Over in Tony’s kitchen, Diane is busy straight-up declaring to teammate Uno that she’s a bitch. Because that’s a thing women in 2013 are proud to declare. I feel like Diane watched every episode of The Real World from 1992-1998 and is working too hard to fill that Bad Girl role.
Proving my theory that he’s a closet d-bag Gregg with Two Gs is hanging out in Ludo’s kitchen saying, “At the risk of sounding like a punk, I am trying to manifest the direction of the energy of the group.” WHAT LANGUAGE IS THAT? Gregg, the rest of the world agreed that THE SECRET was a bunch of hooey six years ago.
Soooo, the dishes are done–after much sweating and lamenting and talk of “I quit my job to be here” (I never feel bad for those people, BTW. That’s just poor planning.)–and now the judges are going to pick the best and worst (and give me more Project Runway deja vu).
Sidebar: One of these guys made braised short ribs. In one hour. HOW IS THAT POSSIBLE?
The judging is….actually pretty boring. Except for the part when Tony says, “This dish is not making me comfortable. It’s making me want to order a very expensive bottle of wine…and crash a Ferrari.” There’s the Bourdain I know and love. This whole evaluation is a total snoozefest. Could the producers not find the food-world equivalent of Michael Kors to be like, “This is a hot mess, and you’re a disaster”?
Tasting’s over, and they’re declaring that of all 16 dishes, nothing sucked. Womp womp. Where is the brutal honesty? Where is the heat? And you know what this show needs? A muhfuckin host. It’s just so awwwwwkard having the judges take little breaks to explain what’s going to happen.
Elimination time is here, and they’re doing it Project Runway style. The 7 on stage represent the best and worst dishes cooked, and I MUST know what the sayonara catch-phrase is going to be. Dear god, let there be one. Please.
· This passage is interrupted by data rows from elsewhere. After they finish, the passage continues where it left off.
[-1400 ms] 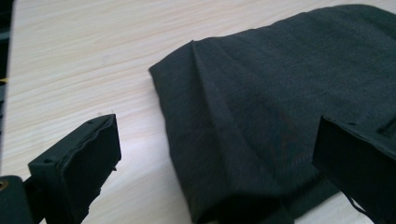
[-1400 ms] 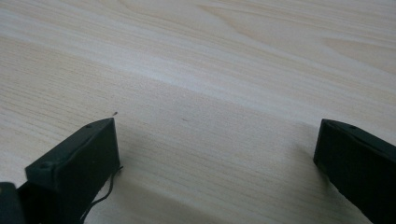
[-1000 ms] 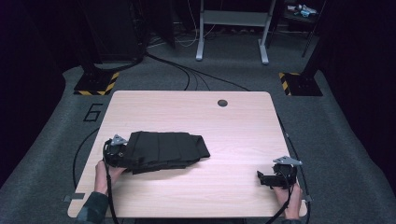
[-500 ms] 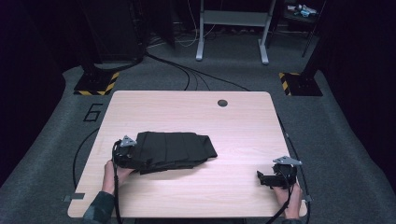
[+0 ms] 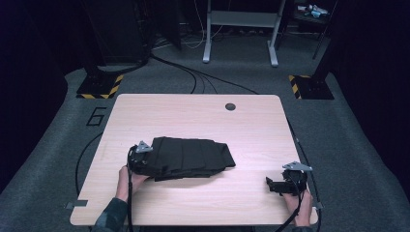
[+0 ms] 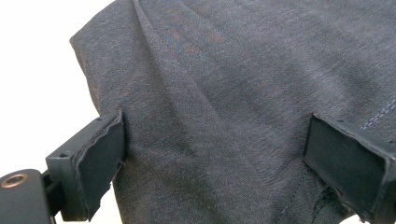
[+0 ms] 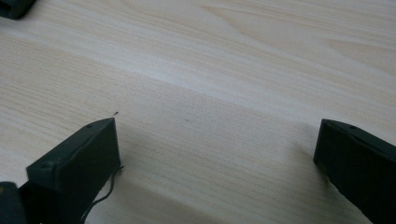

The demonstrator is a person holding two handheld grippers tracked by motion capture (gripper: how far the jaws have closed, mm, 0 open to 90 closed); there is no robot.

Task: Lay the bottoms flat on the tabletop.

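Lying folded across the middle of the table [image 5: 193, 116], toward its left half, the dark garment [image 5: 191, 157] looks soft, limp and light, likely to sag and unfold if lifted from one point, so a grip on a thick folded edge or on two corners seems wisest. The left gripper [image 5: 138, 159] sits at the garment's left end, jaws spread wide with cloth between them, not yet pinching. The right gripper [image 5: 280, 182] rests well apart near the right front corner, jaws spread over bare wood. Open tabletop lies beyond and to the right; the front edge is near.
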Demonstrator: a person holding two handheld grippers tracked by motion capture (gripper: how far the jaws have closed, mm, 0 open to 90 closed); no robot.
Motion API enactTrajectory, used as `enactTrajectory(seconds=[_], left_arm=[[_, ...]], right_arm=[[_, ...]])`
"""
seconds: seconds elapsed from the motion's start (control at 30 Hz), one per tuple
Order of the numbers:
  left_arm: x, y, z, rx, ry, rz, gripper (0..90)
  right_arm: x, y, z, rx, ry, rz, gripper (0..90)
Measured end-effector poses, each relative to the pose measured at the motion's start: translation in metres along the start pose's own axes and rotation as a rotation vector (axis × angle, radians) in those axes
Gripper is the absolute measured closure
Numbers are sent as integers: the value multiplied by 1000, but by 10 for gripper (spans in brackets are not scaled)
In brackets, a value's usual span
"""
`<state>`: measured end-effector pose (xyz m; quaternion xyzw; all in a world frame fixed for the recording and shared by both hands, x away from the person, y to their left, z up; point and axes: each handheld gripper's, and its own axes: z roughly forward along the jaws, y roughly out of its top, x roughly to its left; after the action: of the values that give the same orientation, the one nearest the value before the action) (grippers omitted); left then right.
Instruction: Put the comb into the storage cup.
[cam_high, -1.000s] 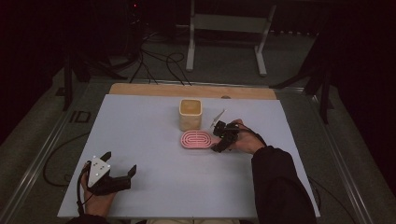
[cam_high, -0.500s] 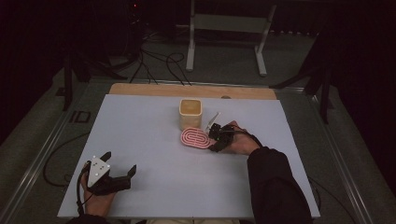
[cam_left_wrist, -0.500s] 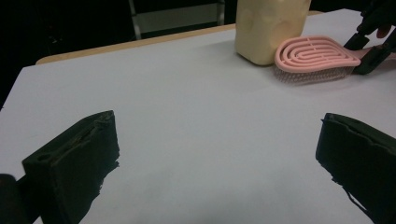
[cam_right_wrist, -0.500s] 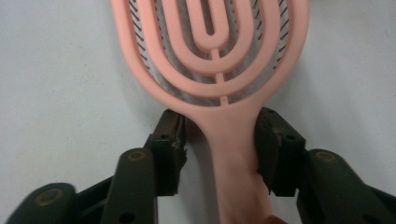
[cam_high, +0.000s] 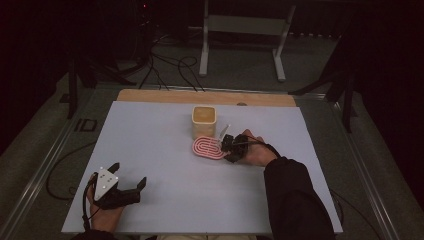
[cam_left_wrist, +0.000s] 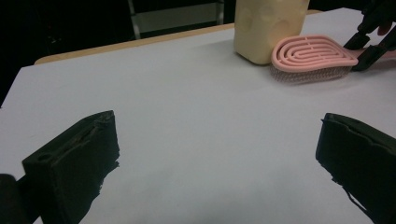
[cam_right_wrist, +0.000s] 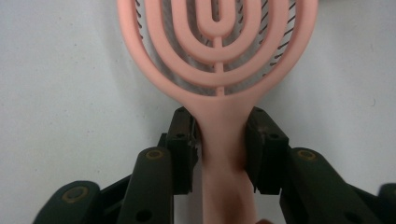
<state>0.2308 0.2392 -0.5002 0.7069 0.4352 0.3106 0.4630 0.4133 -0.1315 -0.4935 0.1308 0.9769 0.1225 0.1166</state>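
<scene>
Meanwhile, the right gripper (cam_right_wrist: 220, 149) had just been closing its jaws, and its pads pressed both sides of the pink hairbrush (cam_high: 209, 147) handle, the brush lying flat on the white table (cam_high: 165, 150) just in front of the cream cup (cam_high: 204, 121). Well away from the cup, near the table's front left corner, the left gripper (cam_high: 129, 176) rested with its jaws spread wide and nothing between them.

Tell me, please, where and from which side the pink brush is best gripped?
By its narrow handle, from the end away from the cup. The brush lies bristles down, its head too wide for the jaws. The right gripper, whose jaws have just been closing, clamps that handle.
</scene>
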Motion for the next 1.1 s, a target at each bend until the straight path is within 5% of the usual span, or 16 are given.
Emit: enactTrajectory(seconds=[0.27, 0.4, 0.63, 0.83, 1.1], left_arm=[[0, 0, 0, 0, 2, -1, 2], [1, 0, 0, 1, 2, -1, 2], [-1, 0, 0, 5, 3, 0, 2], [-2, 0, 1, 10, 1, 6, 2], [-2, 0, 1, 9, 1, 5, 2]], right_arm=[[3, -2, -2, -3, 26, -2, 688], [9, -9, -4, -65, 68, 15, 693], [16, -22, -7, -133, 178, 105, 696], [19, -23, -8, -88, 232, 165, 694], [27, -15, -9, -32, 167, 180, 696]])
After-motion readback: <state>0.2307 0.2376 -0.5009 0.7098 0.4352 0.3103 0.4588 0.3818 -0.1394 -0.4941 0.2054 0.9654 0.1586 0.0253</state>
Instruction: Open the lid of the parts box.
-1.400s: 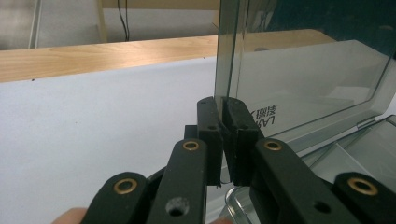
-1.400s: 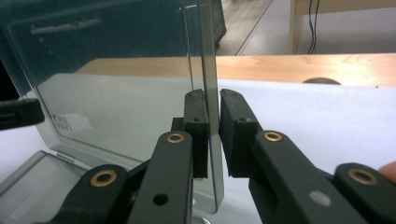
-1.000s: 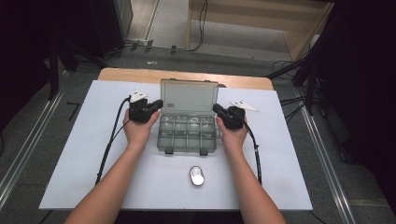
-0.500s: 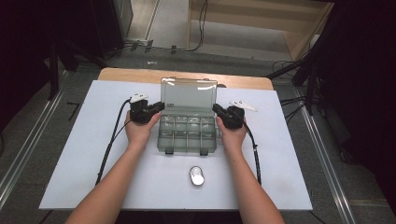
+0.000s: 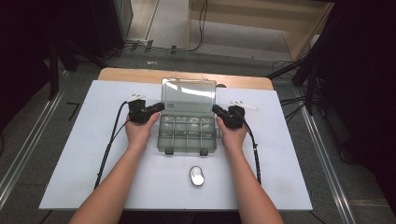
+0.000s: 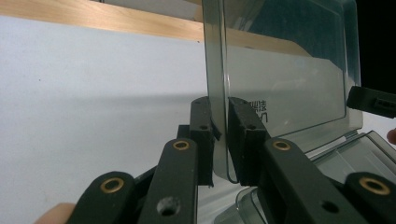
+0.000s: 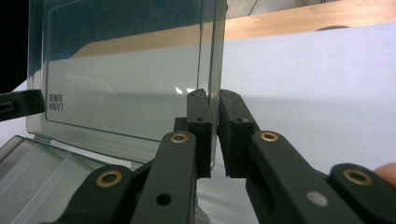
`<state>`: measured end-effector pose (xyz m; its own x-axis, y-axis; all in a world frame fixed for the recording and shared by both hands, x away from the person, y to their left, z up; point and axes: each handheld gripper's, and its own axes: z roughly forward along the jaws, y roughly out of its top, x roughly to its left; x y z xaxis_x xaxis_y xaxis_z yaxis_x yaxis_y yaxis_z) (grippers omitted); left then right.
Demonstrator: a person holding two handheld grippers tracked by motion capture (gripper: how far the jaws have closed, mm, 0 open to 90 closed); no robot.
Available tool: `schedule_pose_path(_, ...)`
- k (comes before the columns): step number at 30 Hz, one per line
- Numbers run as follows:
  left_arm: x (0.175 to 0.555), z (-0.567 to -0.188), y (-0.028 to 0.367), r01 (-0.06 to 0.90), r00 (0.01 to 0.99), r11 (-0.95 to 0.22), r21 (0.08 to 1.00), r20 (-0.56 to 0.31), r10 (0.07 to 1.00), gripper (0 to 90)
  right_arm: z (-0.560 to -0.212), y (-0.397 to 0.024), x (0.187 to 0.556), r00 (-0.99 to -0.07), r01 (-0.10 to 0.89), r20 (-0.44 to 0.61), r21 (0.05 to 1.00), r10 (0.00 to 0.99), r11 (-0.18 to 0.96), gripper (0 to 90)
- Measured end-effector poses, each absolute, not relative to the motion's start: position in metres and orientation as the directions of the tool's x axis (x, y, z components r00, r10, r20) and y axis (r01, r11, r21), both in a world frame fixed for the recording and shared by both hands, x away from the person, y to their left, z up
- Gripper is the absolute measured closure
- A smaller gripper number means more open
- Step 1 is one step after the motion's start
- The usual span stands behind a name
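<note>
A clear plastic compartment box (image 5: 187,135) lies on the white mat, and its lid (image 5: 188,95) stands upright at the back. My left gripper (image 5: 159,108) is shut on the lid's left edge. In the left gripper view the lid (image 6: 285,79) passes edge-on between the pads of the left gripper (image 6: 222,135). My right gripper (image 5: 216,109) is shut on the lid's right edge. In the right gripper view the same lid (image 7: 126,70) runs between the pads of the right gripper (image 7: 213,126). Each gripper view also catches the other gripper's jaw tip through the lid.
A small oval white and grey object (image 5: 196,176) lies on the mat in front of the box. The white mat (image 5: 84,154) covers a wooden table (image 5: 140,74). Cables trail from both grippers toward the front edge. Dark stands and floor cables surround the table.
</note>
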<state>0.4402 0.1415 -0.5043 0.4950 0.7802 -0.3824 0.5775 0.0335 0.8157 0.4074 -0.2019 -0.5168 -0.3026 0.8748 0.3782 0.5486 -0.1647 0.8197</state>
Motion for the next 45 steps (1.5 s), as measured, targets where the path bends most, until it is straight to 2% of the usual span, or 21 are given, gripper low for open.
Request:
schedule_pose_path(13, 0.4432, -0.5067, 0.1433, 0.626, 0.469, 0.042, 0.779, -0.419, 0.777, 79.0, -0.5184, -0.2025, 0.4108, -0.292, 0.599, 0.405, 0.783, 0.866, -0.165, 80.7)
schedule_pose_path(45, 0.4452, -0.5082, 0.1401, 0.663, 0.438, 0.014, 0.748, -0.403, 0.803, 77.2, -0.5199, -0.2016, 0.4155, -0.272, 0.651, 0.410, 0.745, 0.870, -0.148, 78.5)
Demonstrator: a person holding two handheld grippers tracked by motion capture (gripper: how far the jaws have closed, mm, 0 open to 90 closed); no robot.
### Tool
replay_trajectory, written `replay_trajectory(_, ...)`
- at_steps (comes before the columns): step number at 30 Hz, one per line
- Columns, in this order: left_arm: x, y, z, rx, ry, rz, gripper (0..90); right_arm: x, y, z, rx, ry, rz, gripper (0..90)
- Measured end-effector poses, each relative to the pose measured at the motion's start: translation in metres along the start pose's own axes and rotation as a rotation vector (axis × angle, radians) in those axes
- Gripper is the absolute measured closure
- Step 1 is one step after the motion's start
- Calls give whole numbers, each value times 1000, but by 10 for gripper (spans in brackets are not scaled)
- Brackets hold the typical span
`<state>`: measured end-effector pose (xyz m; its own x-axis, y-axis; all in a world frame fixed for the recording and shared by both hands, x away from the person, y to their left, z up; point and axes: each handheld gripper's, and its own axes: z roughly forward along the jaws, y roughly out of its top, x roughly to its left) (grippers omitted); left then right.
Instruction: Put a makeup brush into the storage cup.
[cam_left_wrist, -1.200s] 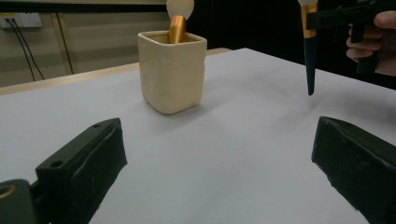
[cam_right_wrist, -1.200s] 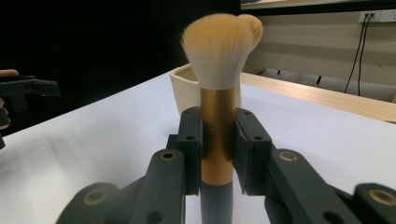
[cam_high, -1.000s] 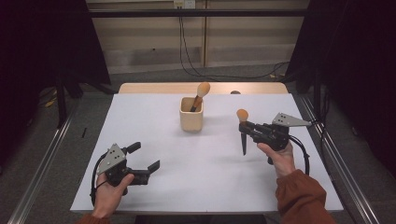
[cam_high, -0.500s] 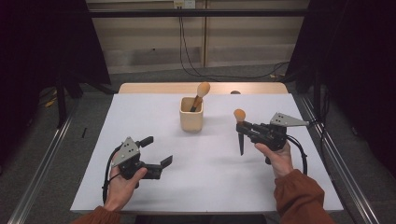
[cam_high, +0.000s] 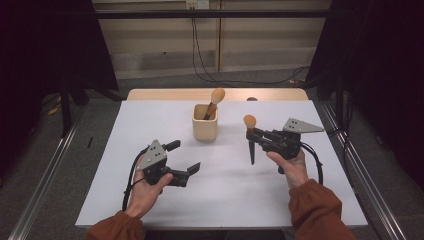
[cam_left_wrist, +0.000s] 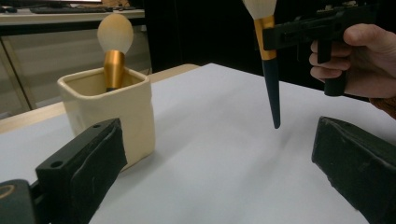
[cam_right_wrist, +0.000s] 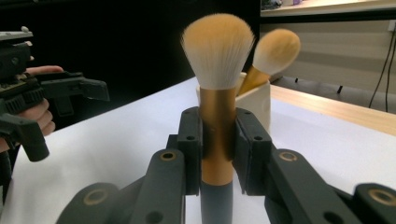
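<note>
Left gripper shifted since the earlier frames: from near the table's front-left corner inward and a little away from the person, toward the centre, now in front and left of the cup. Jaws apart, nothing between them; in the left gripper view, cup past one jaw, held brush hanging between and beyond them.

Right gripper barely changed from a second ago; same spot right of the cup, well apart from it. Jaws clamped on the gold ferrule of the held brush, seen close in the right gripper view. Brush upright, bristles up, dark pointed handle down, tip just above the white tabletop, not touching as far as the left gripper view shows.

Cup unmoved, at the table's middle toward the far edge. Second brush unmoved, leaning in the cup, bristle head tilted up to the right.

Count:
- brushes: two (one held, one in cup)
- cups: one, cream, squarish
- grippers: two, one per hand
- grey three-cornered plates: two, one on each gripper
- tables: one, white top, wood strip along the far edge
</note>
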<state>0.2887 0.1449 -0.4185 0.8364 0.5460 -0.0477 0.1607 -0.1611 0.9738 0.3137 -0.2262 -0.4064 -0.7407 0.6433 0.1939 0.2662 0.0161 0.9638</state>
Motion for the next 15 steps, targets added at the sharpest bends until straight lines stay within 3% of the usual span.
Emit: replay_trajectory(15,-3,13,32,-25,-48,-14,26,9,9,22,-12,48,7,748)
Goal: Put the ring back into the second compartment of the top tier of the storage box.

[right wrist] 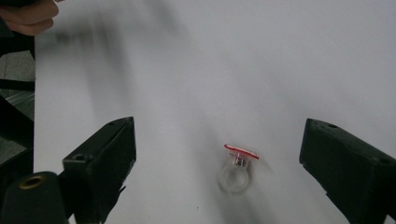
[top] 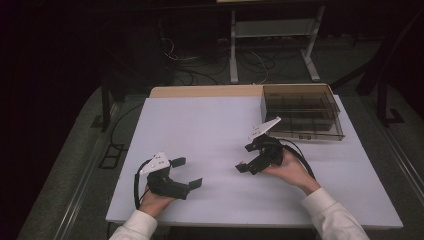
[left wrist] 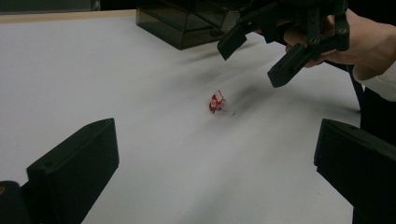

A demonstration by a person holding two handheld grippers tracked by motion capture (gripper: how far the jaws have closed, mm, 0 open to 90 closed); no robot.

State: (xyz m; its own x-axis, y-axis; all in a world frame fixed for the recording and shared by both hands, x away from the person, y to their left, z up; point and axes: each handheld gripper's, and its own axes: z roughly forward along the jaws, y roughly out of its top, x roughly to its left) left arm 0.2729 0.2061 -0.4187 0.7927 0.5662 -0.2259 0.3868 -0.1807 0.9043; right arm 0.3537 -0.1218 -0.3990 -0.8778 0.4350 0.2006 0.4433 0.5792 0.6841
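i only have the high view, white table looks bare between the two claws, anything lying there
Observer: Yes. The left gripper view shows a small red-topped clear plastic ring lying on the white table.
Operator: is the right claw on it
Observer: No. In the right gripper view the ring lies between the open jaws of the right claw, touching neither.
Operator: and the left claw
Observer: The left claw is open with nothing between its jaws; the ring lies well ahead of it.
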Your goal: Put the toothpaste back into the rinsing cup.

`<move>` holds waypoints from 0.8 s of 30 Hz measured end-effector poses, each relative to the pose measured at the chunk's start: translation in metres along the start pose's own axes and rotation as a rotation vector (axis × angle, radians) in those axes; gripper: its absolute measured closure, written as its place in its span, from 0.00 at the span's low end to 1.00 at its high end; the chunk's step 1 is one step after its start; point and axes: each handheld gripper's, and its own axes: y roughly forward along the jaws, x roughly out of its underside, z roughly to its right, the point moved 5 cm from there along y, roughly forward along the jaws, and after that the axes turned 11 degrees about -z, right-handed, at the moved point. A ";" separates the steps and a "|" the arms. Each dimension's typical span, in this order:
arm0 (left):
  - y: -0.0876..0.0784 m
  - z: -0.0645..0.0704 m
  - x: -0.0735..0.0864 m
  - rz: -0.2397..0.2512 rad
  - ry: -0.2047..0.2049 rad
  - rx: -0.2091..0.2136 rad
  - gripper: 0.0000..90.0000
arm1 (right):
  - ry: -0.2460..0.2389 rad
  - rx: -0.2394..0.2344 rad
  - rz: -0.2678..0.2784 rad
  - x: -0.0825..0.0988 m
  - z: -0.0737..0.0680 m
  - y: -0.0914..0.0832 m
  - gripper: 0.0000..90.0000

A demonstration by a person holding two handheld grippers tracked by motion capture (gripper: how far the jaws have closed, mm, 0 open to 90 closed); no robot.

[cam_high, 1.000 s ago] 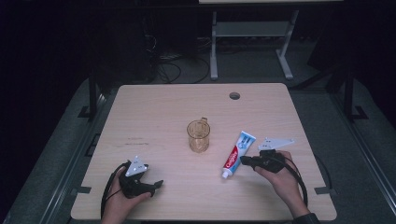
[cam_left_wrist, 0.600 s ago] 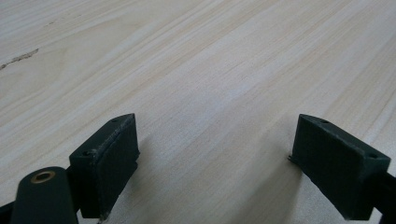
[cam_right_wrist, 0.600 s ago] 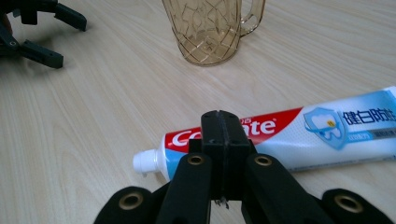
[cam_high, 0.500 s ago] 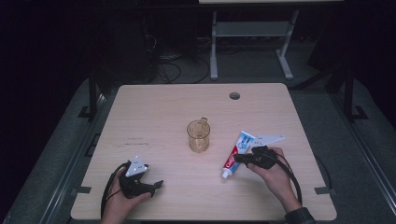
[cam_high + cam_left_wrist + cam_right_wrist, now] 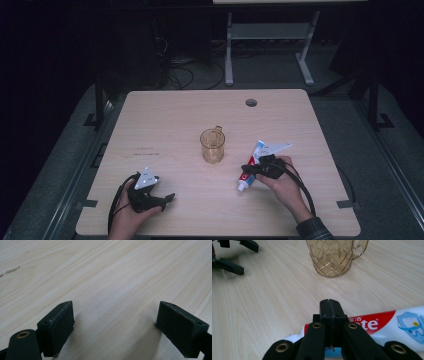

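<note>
A red, white and blue toothpaste tube [image 5: 245,181] lies flat on the wooden table [image 5: 165,120], right of centre, with its cap towards the front. My right gripper [image 5: 248,169] hovers just over the tube's cap end. In the right gripper view the jaws are shut [image 5: 329,306], pad against pad, and the tube [image 5: 387,325] runs underneath them. An amber glass cup [image 5: 212,146] with a handle stands upright mid-table, just beyond the tube [image 5: 333,257]. My left gripper [image 5: 167,198] rests open at the front left, nothing between its pads [image 5: 115,322].
A round cable hole [image 5: 251,102] sits near the table's far edge. The left gripper [image 5: 249,260] shows far off in the right gripper view. Dark floor, cables and a metal stand lie beyond the table. Bare wood spreads across the left and far parts.
My right gripper has moved left over the toothpaste tube's cap end. The left gripper, the cup and the tube have stayed put.
</note>
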 end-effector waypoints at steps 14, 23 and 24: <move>0.000 0.000 0.000 0.000 0.001 0.001 0.15 | -0.010 -0.008 -0.050 -0.005 0.000 0.021 1.00; 0.000 0.001 0.000 0.000 0.000 0.002 0.15 | -0.011 -0.011 -0.055 -0.002 0.000 0.021 1.00; 0.000 0.001 0.000 0.000 0.000 0.002 0.15 | -0.011 -0.010 -0.054 -0.002 0.000 0.021 1.00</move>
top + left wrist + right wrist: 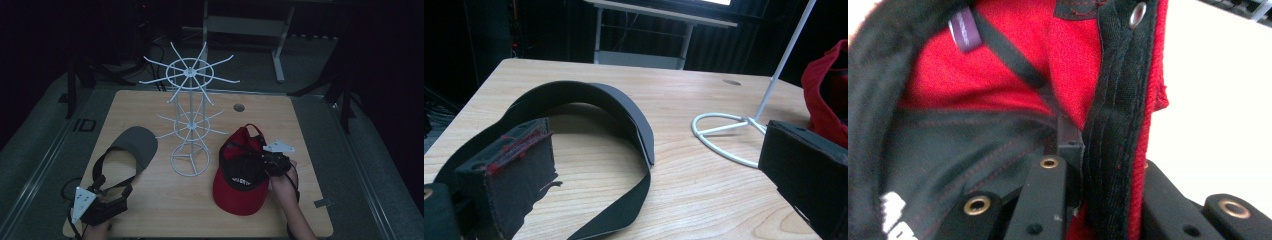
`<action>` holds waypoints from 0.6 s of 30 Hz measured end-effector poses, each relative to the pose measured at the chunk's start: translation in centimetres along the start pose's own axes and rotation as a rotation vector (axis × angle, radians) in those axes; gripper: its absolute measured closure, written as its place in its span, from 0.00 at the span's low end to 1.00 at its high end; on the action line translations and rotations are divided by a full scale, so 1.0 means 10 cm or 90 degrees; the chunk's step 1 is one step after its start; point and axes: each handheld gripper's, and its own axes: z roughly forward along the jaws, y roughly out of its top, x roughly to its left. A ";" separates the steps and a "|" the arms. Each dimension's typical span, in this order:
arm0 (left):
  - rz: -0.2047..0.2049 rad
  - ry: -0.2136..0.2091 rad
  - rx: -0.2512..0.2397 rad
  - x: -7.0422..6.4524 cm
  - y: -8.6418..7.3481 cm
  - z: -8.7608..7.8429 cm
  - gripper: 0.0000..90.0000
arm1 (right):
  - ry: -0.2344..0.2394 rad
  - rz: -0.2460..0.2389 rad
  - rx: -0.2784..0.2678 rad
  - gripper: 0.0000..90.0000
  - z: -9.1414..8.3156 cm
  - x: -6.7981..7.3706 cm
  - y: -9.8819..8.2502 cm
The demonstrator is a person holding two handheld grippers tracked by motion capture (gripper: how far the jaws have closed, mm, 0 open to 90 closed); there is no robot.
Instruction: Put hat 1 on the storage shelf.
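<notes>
A red cap with a black lining lies upside down at the right of the wooden table. My right gripper is shut on its right rim. In the right gripper view the black sweatband and red cloth are pinched between the jaws of that gripper. A grey visor with a black strap lies at the left. My left gripper stands open at the front left, its jaws set either side of the strap loop without pressing it.
A white wire hat rack with two tiers of spokes stands mid-table between the visor and the cap; its ring base is close to the left gripper's right jaw. A small round hole lies behind the cap. A metal frame stands beyond the table.
</notes>
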 end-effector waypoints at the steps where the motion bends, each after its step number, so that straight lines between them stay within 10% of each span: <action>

Malarkey and Ludo each pick one of their own team members as best and one from each other’s as worst. Tony picks his own team member Diane (gah, I want to hate her, but it turns out she might be good?) as best and Lauren of the Immunity from Nigella’s kitchen as worst. And….wait for it…Nigella picks Diane as the best too and ONE OF HER OWN COOKS as worst. I think maybe I should feel bad for her, but OH HOORAY there is finally a little conflict here.
Notable that Tony didn’t have anyone in the bottom, and that Diane was picked twice. He’s smart, that Tony, even if Diane is a total caricature.
The lessons from the final commentary are 1) don’t try dish you’ve never cooked before, even if you have immunity, and 2) don’t oversalt. FOR SERIOUS, people. Season those dishes.
Micah-who-quit-his-job-to-be-here from Team Malarkey goes home, along with Apple Crumble Renatta. Can’t say I’m surprised to see Nigella’s girl kicked to the curb. She was doomed the minute her own mentor picked her as worst.
And that’s a wrap!
Final thoughts: The pacing here is really problematic. We don’t get to see very much of what happens in the kitchens at all, which, correct me if I’m wrong, is kind of the point of a cooking show. And there’s hardly any mentor-mentee interaction. Is that going to change? Are we going to get heartfelt, tear-filled scenes a la The Voice? Please say yes.
I want to love The Taste. I want to look forward to it every week, but we’re not there yet. We’re not even really to “like” yet. More of the chefs, please. More in-the-kitchen time. Fewer challenges smushed together. BEND TO MY WILL, PRODUCERS!